We've had 50+ years of deteriotating worker conditions and a massive concentration of wealth to like 10,000 people. The 1980s crushed the labor movement, to all of our detriment.

The GFC destroyed the career prospects of many millenials who discovered their entry-level positions no longer existed so we created a generation that we're loaded with student debt, working as baristas.

A lot of people on HN ignored this because the 2010s were good for tech people but many of us didn't realize this post-GFC wave would eventually come for us. And that's what's happening now.

So on top of the millenaisl we now have Gen Z who have correctly realized they'll never have security, never buy a house and will never retire. They'll live paycheck to paycheck, barely surviving until they die. Why? All so Jeff Bezos can have $205 billion instead of $200 billion.

I'm reminded of the quote "only nine meals separates mankind from anarchy".

I believe we've passed the point where we can solve this problem with electoral politics.

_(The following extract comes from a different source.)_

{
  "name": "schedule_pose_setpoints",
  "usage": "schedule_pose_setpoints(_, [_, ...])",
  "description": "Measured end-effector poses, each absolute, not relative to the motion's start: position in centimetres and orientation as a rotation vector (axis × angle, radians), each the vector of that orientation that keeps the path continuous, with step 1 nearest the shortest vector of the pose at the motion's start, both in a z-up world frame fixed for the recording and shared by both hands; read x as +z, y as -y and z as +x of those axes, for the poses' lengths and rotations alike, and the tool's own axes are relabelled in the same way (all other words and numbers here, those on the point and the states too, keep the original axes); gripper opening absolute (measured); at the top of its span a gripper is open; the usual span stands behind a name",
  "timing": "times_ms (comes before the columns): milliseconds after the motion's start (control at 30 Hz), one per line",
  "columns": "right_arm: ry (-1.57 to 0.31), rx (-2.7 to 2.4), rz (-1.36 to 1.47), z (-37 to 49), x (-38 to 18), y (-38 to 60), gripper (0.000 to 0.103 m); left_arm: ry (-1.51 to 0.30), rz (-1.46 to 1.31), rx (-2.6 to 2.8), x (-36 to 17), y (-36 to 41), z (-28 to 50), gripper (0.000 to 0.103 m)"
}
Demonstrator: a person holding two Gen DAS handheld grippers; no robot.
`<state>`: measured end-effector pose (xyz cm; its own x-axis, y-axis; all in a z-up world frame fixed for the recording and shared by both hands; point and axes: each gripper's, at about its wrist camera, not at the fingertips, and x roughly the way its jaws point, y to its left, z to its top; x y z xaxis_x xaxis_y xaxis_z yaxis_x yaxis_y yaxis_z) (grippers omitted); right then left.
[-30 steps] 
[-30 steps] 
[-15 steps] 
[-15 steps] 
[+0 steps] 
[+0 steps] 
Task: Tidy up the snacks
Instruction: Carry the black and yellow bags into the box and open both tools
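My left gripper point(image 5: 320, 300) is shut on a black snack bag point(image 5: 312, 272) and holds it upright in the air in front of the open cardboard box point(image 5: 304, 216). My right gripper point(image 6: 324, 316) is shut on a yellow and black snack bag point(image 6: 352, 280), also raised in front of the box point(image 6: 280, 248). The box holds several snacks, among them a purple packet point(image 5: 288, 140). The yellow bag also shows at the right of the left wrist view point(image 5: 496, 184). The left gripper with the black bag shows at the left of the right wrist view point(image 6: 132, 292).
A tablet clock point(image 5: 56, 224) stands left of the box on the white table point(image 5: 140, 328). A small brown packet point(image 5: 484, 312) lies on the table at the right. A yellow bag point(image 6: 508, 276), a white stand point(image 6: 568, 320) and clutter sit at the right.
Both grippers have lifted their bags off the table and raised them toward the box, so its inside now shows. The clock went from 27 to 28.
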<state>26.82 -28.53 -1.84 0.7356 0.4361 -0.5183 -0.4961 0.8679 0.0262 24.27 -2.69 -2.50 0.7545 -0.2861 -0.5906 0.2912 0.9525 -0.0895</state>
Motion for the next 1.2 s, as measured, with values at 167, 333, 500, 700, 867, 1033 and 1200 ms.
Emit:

Western democracies are being overtaken by fascists because of increasing desperation and the total destruction of any kind of leftism since WW2. At this point, it ends violently and sooner than many think.

4 comments

> we are (IMHO) on the verge of total systemic collapse. (...) At this point, it ends violently and sooner than many think.

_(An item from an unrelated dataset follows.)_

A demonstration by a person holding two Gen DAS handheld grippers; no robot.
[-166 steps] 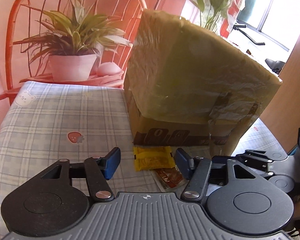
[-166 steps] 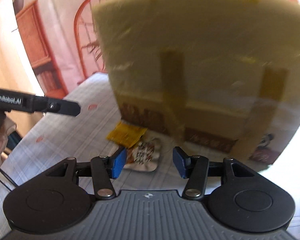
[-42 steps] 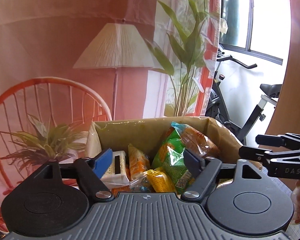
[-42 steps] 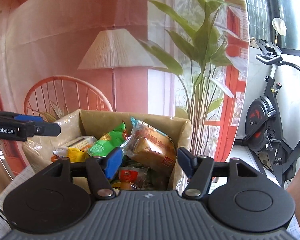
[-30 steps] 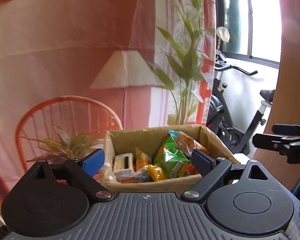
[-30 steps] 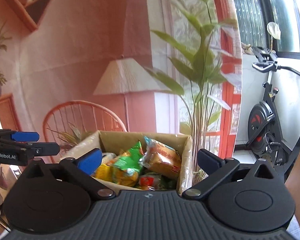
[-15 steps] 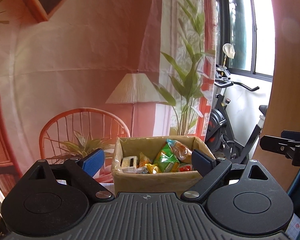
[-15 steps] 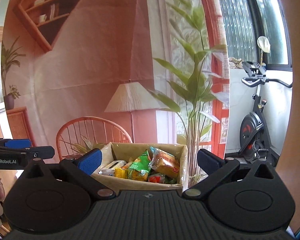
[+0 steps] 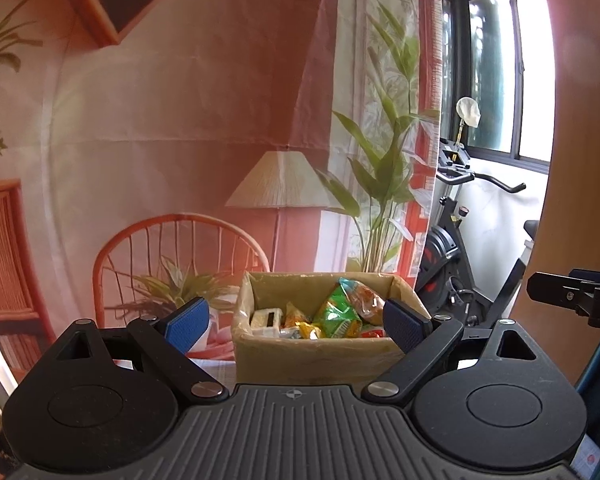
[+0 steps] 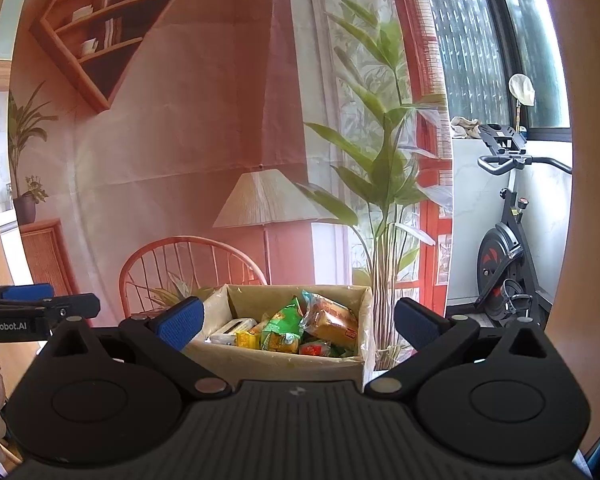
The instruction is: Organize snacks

This is, in a twisted way, an expression of hope. The expectation of a grand collapse is one that's shared by many, but can you explain what gives you that complete certainty that it's near or that it's coming at all?

The far bleaker possibility that I think is totally realistic is that things continue getting worse, but they never cross over the final line. Things are mismanaged, everyone is worse off, but that nine-meal gap is never allowed to happen, and any real threats are squashed at the roots. There's no singular collapse, instead of one definitive societal stab wound that's followed by long hospital recovery, we're inflicted with a thousand minor cuts to near-death.

The people who benefit from all this have been refining their knowledge and growing their power and influence. They're near-gods at this point. They may make a mistake, but what if they don't and the current situation is maintained for decades to come?

You’re focusing on the US. In Europe, worker protections are great. However, Europe has been lagging behind the US for a couple of decades and the gap has been growing. All tech giants are based in the US or China. Maybe things will collapse in the US now, but very unlikely to do so in Europe unless the impact from the US is so great it propagates to Europe, despite Europe itself not having done the things that caused such collapse in the US , which seems to be the result of prioritizing profit and greed above everything else, including people wellbeing.
Worker protection doesn’t do you any good if companies refuse to hire people abd the government can’t afford the social safety net.
Oh I couldn't disagree more. Europe is on the verge of full-blown fascism. Europe has Reform (UK), AfD (Germany) and National Front (France) as well as Hungary.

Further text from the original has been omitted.